Николай Гумилев | страница 49
— Николай Степанович, так все же что, на Ваш взгляд, главное в Вашем творчестве для тех читателей, которых Вы числите в друзьях?
Надменно-снисходительный взгляд свысока — ведь я уже все сказал! — глухой, слегка тянущий слова, как будто бы мурлыкающий голос, медленный, веский тон:
— СИМФОНИЯ РЕЛИГИИ И КУЛЬТУРЫ, КОНЕЧНО, ИБО Я — ПОЭТ!
«Слово ПОЭТ, — свидетельствует К. И. Чуковский, — Гумилев в разговоре произносил каким-то особенным звуком — ПУЭТ — и чувствовалось, что в его представлении это слово написано огромными буквами, совсем иначе, чем все остальные слова. Эта вера в волшебную силу поэзии, "солнце останавливавшей словом, словом разрушавшей города", никогда не покидала Гумилева. В ней он никогда не усомнился. Отсюда и только отсюда то чувство необычайной почтительности, с которым он относился к поэтам и, раньше всего, к себе самому, как к одному из носителей этой могучей и загадочной силы» (Чуковский К. И. Воспоминания о Н. С. Гумилеве // Жизнь Николая Гумилева. Л., 1991. С. 136).

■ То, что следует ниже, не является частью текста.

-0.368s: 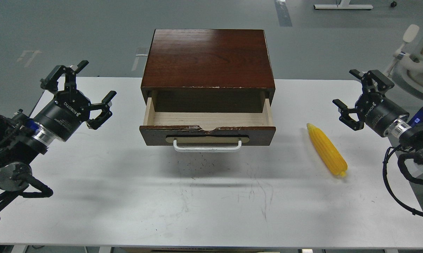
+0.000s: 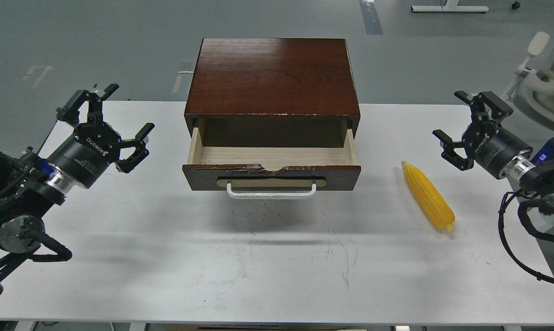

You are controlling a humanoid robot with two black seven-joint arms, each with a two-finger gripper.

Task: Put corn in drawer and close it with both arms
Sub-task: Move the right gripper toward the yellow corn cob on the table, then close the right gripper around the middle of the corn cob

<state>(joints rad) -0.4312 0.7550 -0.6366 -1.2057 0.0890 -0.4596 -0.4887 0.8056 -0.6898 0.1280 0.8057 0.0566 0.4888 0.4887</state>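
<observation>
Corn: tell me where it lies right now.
In the head view the corn lies flat on the white table, right of the open drawer, near the open right gripper but apart from it.

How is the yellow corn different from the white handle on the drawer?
The corn is bright yellow and bumpy; the handle is white and smooth. The corn lies loose and slanted on the table, right of the drawer; the handle sits level, fixed to the drawer's front. The corn tapers to a point; the handle is a thin bar. Both are long and similar in length.
</observation>
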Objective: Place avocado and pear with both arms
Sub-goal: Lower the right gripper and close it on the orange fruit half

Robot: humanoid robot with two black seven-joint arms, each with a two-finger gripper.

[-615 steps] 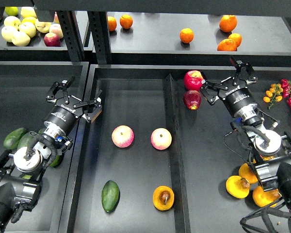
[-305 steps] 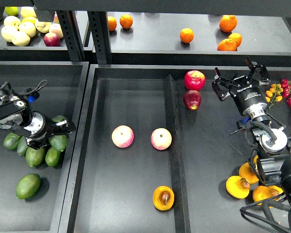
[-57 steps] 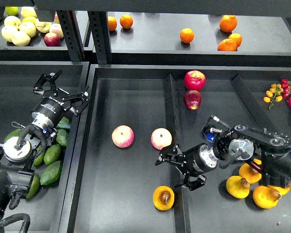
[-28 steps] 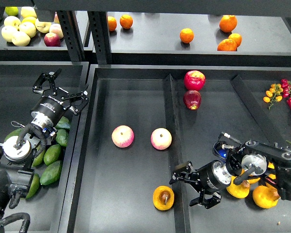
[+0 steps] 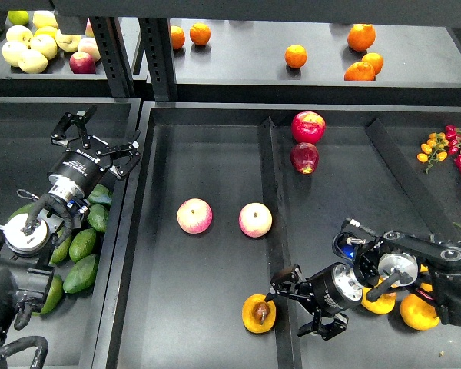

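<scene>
Round orange-yellow pear (image 5: 258, 315), right end effector (image 5: 295, 306) splayed beside

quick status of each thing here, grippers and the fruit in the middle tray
left pincer: open, empty, above the left bin's avocados
right pincer: open, beside the pear, not gripping it
pear: resting in the middle tray, dark spot facing up
two pink-yellow apples: resting apart in the middle tray, untouched
</scene>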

«… Новая русская литература (вслед за древнерусскою), — пишет современный православный литературовед М. М. Дунаев, — задачу свою и смысл существования видела в возжигании и поддерживании духовного огня в сердцах человеческих. Вот откуда идет и признание совести мерилом всех жизненных ценностей. Свое творчество русские писатели сознавали как служение пророческое (чего остальная, католическая и протестантская Европа не знала), отношение к деятелям литературы как к духовидцам, прорицателям сохранилось в русском сознании до сих пор — пусть и приглушенно уже. Это чутко воспринял и точно выразил H.A. Бердяев: “…B русской литературе, у великих русских писателей религиозные темы и религиозные мотивы были сильнее, чем в какой-либо литературе мира… Вся наша литература XIX века ранена христианской темой, вся она ищет спасения, вся она ищет избавления от зла, страдания, ужаса жизни для человеческой личности, народа, человечества, мира. В самых значительных своих творениях она проникнута религиозной мыслью… Соединение муки о Боге с мукой о человеке делает русскую литературу христианской, даже тогда, когда в сознании своем русские писатели отступали от христианской веры”» (Дунаев М. М. Православие и русская литература: В 5 т. М., 1996. Т. 1. С. 7–8). Эта «духоносность» русской литературы совершенно неожиданным образом сказалась в читательском восприятии как ее классического наследия XIX века, так и, в силу традиции, новейших ее проявлений, — в той уникальной историко-культурной ситуации, которая стала складываться в СССР уже к концу 20-х — началу 30-х годов XX века, а трагический финал которой происходил у нас на глазах.